Synthetic functions of the liver include:
- Synthesis of ~90% of blood proteins (everything other than immunoglobulins)
- Albumin (100mg/kg/day)
- Clotting factors
- Transport proteins (eg. ferritin)
- C-reactive protein
- Synthesis of regulatory molecules
- Activation of hormones, eg. 25 OH cholecalciferol and T4
- Synthesis of prohormones, eg. angiotensinogen
- Synthesis of hormone carriers, eg. SHBG, TBG, CBG
- Production of ready active hormones, eg. thrombopoietin (which stimulates the formation of platelets), erythropoietin and somatomedins
- Synthesis of nutrients
- Synthesis of glucose (gluconeogenesis) - 120 mmol/hr
- Synthesis of ketones from free fatty acids - 250 mmol/hr
- Synthesis of non-essential amino acids (30-40g/day, i.e. a minor contribution in comparison to dietary intake)
- Synthesis of lipids (~50g VLDL/day)
- Synthesis of cholesterol (50-85% of total cholesterol synthesis)
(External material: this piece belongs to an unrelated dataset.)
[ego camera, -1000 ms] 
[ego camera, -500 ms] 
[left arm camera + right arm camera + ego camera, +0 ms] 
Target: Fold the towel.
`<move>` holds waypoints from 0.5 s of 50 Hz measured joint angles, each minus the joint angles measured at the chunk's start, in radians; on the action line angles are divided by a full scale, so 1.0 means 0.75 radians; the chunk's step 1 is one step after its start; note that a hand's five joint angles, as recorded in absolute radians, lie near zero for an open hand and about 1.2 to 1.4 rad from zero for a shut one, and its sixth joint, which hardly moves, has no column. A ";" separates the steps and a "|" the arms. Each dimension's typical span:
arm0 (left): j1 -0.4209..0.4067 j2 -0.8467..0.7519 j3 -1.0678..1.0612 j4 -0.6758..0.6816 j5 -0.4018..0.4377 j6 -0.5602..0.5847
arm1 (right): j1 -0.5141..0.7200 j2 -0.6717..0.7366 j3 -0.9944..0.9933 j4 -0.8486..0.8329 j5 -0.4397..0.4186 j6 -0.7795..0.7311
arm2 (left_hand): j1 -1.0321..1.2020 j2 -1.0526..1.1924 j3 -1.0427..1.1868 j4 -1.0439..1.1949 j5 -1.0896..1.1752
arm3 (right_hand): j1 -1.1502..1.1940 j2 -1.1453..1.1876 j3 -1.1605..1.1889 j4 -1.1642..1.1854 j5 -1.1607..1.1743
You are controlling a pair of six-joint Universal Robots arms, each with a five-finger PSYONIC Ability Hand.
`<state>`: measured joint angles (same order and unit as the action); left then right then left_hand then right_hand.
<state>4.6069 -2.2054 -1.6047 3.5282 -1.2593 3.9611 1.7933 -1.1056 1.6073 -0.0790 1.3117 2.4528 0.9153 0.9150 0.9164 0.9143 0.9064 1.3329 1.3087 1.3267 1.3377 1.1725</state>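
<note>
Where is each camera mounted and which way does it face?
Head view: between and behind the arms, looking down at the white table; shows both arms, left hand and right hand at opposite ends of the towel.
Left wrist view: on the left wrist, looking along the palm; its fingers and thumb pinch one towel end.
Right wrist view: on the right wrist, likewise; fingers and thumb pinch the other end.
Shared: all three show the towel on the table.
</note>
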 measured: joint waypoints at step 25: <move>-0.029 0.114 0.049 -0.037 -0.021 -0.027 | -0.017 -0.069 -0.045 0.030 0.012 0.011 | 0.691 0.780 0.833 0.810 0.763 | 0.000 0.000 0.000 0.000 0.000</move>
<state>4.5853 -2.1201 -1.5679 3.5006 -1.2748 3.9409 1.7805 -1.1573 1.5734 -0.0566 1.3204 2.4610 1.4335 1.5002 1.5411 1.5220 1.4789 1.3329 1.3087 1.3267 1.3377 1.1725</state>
- Synthesis of bile (600-800ml/day)
- Biosynthesis of bile acids from cholesterol, and their export as conjugated bile salts via the biliary canalicular membrane of hepatocytes
- Concentration and modification of bile by cholangiocytes
- Synthesis of bilirubin
- Bilirubin is generated from haem in the reticuloendothelial system, to which the liver is the major contributor (Kupffer cells are 80-90% of this system)
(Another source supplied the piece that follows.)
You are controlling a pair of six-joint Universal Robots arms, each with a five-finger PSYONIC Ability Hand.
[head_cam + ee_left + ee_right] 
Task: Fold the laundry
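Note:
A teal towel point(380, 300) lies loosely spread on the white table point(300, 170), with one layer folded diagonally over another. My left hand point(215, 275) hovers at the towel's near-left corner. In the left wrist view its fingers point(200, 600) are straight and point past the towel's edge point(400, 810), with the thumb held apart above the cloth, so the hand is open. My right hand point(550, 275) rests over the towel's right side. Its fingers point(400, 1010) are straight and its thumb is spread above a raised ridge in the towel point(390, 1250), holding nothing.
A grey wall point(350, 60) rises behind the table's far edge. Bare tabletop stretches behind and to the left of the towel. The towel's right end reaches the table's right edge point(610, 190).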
- Circulating bilirubin is actively and passively transported into hepatocytes for conjugation
- It is conjugated with glucouronide to make it water-soluble, and excreted via the bile
- Synthesis of urea (the urea cycle)
- Sources of ammonia:
- Organ and tissue production
- Gut microorganisms
- Deamination of amino acids (mainly glutamine)
- Ammonia is then incorporated into the urea cycle
- About 420 mmol/day (~25g) of urea is produced in this way
Unsurprisingly, with so much ground to cover, there was no single reliable reference for this topic. The best single resource was probably Kuntz & Kuntz (2008), except one could not possibly recommend it, as it is not available for free, not referenced particularly well, nor an easy read (at over forty pages). What follows was collected over some serial database searches, yielding occasional obscure and specialised articles.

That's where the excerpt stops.